* _EXERCISE DIRECTIONS_
Beneath this line is the data. Output exactly the lines from the line with "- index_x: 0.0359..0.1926" to the line with "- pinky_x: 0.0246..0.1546", both ends included, and nothing more.

Stored items from a collection
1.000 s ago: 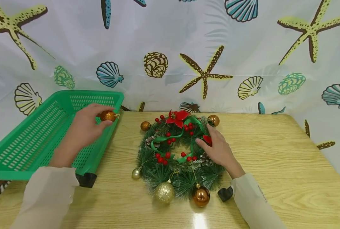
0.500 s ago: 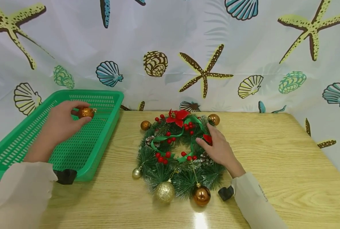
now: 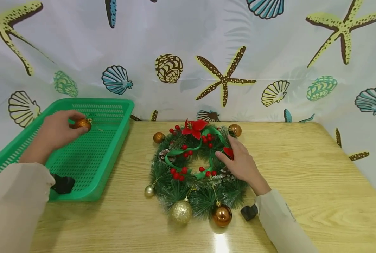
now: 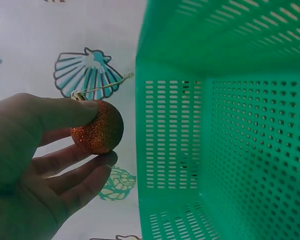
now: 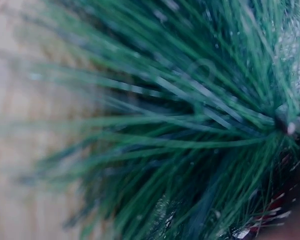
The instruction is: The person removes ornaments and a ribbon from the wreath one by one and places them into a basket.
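Note:
My left hand (image 3: 57, 129) pinches a glittery orange-copper bauble (image 4: 101, 127) between thumb and fingers, with a thin gold cord trailing from its cap. In the head view, that hand is above the green plastic basket (image 3: 112, 161). My right hand (image 3: 241, 162) rests on the right side of a green Christmas wreath (image 3: 165, 172), fingers spread over a red flower. Red berries, pinecones, a green ribbon and a red poinsettia (image 3: 194, 128) decorate the wreath. In the right wrist view, blurred green needles (image 5: 190, 115) fill most of the picture.
Around the wreath's edge lie a gold glitter bauble (image 3: 180, 212), a shiny copper bauble (image 3: 222, 215), a small gold ball (image 3: 149, 191), an orange bauble (image 3: 158, 137) and another copper one (image 3: 235, 130). A shell-patterned curtain (image 3: 181, 35) hangs behind the wooden table (image 3: 301, 175).
My left hand has carried the orange bauble leftward, from the basket's right rim to over its inside. My right hand has stayed on the wreath. The view has shifted slightly.

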The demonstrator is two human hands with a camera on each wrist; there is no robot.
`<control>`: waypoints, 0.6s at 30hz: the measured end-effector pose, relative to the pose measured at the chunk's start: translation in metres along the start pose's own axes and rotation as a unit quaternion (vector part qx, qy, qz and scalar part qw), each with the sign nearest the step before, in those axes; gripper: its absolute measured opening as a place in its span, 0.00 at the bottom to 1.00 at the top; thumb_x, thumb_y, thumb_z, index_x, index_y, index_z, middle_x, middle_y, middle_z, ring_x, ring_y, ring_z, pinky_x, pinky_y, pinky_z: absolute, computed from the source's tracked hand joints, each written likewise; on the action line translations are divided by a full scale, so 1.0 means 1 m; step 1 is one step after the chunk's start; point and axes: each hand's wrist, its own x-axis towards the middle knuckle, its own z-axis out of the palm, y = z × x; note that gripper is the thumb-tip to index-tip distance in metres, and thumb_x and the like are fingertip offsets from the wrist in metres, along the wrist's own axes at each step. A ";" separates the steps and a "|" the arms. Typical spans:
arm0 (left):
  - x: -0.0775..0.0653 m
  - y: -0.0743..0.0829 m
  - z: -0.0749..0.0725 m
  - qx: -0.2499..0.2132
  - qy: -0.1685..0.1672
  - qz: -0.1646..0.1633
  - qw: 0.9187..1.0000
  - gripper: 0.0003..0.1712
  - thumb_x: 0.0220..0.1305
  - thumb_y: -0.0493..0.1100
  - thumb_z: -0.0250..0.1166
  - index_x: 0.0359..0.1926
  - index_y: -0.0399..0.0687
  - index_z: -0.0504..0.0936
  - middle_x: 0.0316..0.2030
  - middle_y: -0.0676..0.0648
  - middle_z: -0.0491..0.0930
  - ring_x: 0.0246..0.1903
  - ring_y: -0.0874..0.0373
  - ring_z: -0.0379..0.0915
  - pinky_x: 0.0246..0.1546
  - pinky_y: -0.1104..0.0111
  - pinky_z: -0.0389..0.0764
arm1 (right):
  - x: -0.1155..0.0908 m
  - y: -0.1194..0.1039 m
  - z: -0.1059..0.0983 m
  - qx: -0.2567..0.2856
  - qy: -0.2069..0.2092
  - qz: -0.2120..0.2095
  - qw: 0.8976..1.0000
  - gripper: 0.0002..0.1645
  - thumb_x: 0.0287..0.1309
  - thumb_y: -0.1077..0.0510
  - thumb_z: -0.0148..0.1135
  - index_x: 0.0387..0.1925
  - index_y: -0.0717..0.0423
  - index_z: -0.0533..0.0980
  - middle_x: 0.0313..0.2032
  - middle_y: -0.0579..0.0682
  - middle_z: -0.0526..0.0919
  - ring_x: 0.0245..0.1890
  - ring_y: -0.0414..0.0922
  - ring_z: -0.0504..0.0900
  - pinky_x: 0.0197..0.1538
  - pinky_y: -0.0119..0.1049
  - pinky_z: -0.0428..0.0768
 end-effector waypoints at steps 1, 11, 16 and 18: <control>0.003 -0.002 0.000 0.003 -0.005 -0.001 1.000 0.27 0.68 0.44 0.58 0.59 0.26 0.68 0.53 0.23 0.68 0.48 0.28 0.70 0.41 0.42 0.75 | 0.000 0.000 0.000 -0.001 0.001 -0.001 1.000 0.48 0.65 0.34 0.48 0.75 0.51 0.44 0.74 0.60 0.49 0.72 0.61 0.51 0.67 0.63 0.57; 0.019 -0.035 0.018 0.040 -0.076 -0.012 0.996 0.29 0.66 0.45 0.58 0.57 0.23 0.67 0.50 0.22 0.70 0.45 0.29 0.70 0.40 0.43 0.73 | -0.002 -0.004 -0.002 0.002 -0.004 0.002 1.000 0.48 0.65 0.35 0.48 0.75 0.51 0.44 0.74 0.59 0.48 0.73 0.60 0.50 0.67 0.63 0.57; 0.023 -0.044 0.028 0.064 -0.090 0.000 0.994 0.25 0.63 0.42 0.60 0.51 0.21 0.70 0.44 0.22 0.73 0.40 0.30 0.72 0.36 0.45 0.74 | -0.001 -0.002 -0.001 0.003 0.000 0.004 1.000 0.47 0.65 0.34 0.48 0.75 0.50 0.45 0.74 0.58 0.49 0.73 0.60 0.50 0.67 0.63 0.57; 0.026 -0.044 0.030 0.069 -0.093 0.004 0.993 0.25 0.62 0.42 0.60 0.50 0.22 0.71 0.44 0.23 0.74 0.40 0.31 0.73 0.36 0.45 0.74 | -0.001 -0.001 -0.002 0.003 0.002 0.006 1.000 0.47 0.65 0.34 0.48 0.75 0.49 0.44 0.74 0.58 0.49 0.72 0.60 0.50 0.67 0.63 0.57</control>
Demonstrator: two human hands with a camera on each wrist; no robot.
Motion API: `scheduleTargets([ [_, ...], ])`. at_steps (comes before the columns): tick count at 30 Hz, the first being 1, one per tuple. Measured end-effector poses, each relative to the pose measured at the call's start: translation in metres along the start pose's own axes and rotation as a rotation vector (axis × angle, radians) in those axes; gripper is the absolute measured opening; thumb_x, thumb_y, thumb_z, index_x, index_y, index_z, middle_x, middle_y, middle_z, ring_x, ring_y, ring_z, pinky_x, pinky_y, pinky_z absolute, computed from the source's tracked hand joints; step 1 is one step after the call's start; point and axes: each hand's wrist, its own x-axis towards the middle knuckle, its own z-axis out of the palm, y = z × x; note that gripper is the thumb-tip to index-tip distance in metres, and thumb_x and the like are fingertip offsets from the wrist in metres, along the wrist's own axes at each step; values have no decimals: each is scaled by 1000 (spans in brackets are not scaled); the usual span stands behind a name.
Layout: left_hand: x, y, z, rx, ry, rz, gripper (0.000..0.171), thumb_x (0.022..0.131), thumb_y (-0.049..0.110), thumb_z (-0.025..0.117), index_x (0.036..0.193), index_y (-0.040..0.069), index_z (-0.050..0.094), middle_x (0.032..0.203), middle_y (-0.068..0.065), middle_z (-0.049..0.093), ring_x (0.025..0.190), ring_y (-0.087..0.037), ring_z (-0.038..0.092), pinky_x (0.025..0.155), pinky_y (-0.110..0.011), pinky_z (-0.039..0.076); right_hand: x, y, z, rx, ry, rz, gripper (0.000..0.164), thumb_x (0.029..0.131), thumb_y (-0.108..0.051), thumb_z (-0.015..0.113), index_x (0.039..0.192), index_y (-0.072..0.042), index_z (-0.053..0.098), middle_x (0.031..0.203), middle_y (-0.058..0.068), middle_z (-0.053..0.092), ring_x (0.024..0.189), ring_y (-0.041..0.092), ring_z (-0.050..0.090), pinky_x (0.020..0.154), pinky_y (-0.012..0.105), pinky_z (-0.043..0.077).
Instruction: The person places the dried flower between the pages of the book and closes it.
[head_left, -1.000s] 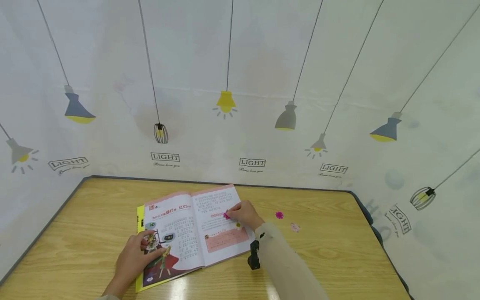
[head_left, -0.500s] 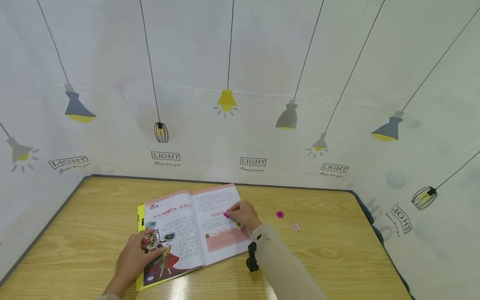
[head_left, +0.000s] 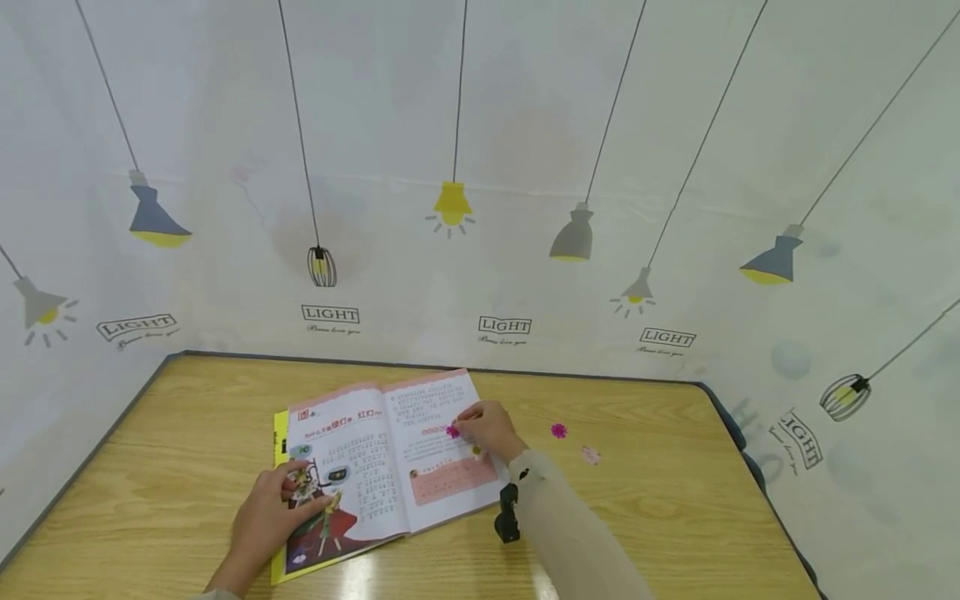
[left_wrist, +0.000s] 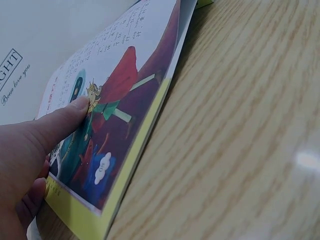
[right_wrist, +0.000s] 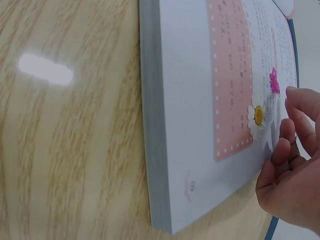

* _ANSWER FOR THIS EXERCISE_
  - index_x: 0.0359..0.1926
  - index_y: -0.0399..0.0687
  - index_z: -0.0504..0.0936
  - middle_x: 0.0316..0.2030
  - middle_y: -0.0676..0.0648
  - middle_z: -0.0491..0.0930
  - ring_x: 0.0246..0.1903
  - ring_y: -0.0874..0.0373
  - ring_z: -0.0379..0.0915
  - pinky_x: 0.0246..0.1546

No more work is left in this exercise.